# Pictures of some of my Shelby's and my new Hiawatha Arrow.



## poolboy1 (May 21, 2011)

Just thought i would post some pictures of some of the bikes i was messing with today. I really would like to have time to restore a few of these bikes..... I will keep hoping i get some time.....


----------



## blasterracing (May 21, 2011)

Awesome Shelbys!!!

Tim Newmeyer
Shelby, Ohio


----------



## JRE (May 21, 2011)

Very nice. My goal is to have one 38 Shelby Airflow. right now I'm happy with my 36.


----------



## gibson_08 (May 21, 2011)

The black one looks real good


----------



## slick (May 21, 2011)

Man, i'm SO jealous!! We are riding when I come down for sure! The flat black Airflow i'm digging for the fact that it looks ratty in a sense since it isn't fully restored like most that I see such as my own. And the mens Mercury?? Dude, you are KILLING ME! Stop already!! I love those Mercury bikes!
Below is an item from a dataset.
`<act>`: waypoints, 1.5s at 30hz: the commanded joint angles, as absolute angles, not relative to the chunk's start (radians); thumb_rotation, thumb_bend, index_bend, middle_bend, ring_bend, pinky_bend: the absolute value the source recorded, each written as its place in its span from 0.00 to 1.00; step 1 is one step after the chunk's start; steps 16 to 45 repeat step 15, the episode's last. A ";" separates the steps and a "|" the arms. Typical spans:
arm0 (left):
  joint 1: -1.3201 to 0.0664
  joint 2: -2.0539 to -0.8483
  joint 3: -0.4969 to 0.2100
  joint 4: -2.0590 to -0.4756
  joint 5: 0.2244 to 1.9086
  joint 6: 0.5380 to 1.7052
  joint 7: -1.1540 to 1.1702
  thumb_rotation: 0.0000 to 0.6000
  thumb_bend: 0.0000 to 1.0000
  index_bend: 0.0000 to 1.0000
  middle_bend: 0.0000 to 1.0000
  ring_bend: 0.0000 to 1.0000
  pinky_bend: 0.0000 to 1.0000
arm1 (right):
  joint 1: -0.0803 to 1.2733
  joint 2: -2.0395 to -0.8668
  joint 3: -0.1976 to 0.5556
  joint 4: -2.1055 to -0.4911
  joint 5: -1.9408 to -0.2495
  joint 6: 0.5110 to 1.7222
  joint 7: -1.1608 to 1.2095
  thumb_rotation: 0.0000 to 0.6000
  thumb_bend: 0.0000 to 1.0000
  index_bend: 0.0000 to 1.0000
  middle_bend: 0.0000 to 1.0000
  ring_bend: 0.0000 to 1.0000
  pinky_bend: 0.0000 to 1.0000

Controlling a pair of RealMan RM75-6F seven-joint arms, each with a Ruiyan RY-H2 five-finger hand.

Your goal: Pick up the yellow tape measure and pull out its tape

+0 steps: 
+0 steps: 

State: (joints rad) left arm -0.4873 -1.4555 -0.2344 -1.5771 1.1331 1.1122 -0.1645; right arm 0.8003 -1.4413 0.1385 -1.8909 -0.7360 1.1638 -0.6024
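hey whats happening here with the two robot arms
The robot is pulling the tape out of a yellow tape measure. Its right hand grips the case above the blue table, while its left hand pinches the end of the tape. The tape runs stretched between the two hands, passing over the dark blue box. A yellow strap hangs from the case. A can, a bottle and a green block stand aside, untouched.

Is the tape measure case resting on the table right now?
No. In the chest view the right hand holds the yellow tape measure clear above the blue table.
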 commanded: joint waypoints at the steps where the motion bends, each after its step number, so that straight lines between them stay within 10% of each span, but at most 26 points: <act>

You just got me so inspired to get back outside and finish mine now.


----------



## Talewinds (May 21, 2011)

Time or money, we never seem to have both simultaneously.....


----------



## Larmo63 (May 21, 2011)

Yeah, like those bikes, like any of them need restoring? Gedddouuuddddheere............


----------



## poolboy1 (May 22, 2011)

JRE said:


> Very nice. My goal is to have one 38 Shelby Airflow. right now I'm happy with my 36.




Very cool bike and really clean looking...


----------



## poolboy1 (May 22, 2011)

slick said:


> Man, i'm SO jealous!! We are riding when I come down for sure! The flat black Airflow i'm digging for the fact that it looks ratty in a sense since it isn't fully restored like most that I see such as my own. And the mens Mercury?? Dude, you are KILLING ME! Stop already!! I love those Mercury bikes! You just got me so inspired to get back outside and finish mine now.




LOL! Thank's! As long as i have some time i will ride with you. The black Airflow is almost ready for paint the few people that have seen it tell me just leave it alone to... I think it is still getting some paint on it. The Mercury has great lines on it and it rides nice... I might be selling the Mercury girls bike... Hit me up if anyone is interested.


----------



## poolboy1 (May 22, 2011)

Larmo63 said:


> Yeah, like those bikes, like any of them need restoring? Gedddouuuddddheere............



 Sorry!..... My BAD! I should of stated the Shelby in flat black primer and the Shelby that is three different color's!....  LOL!


----------



## poolboy1 (May 22, 2011)

Talewinds said:


> Time or money, we never seem to have both simultaneously.....




You are so right! I have two more Shelby's in part's that need to be put together and i have not had any time to mess with them.


----------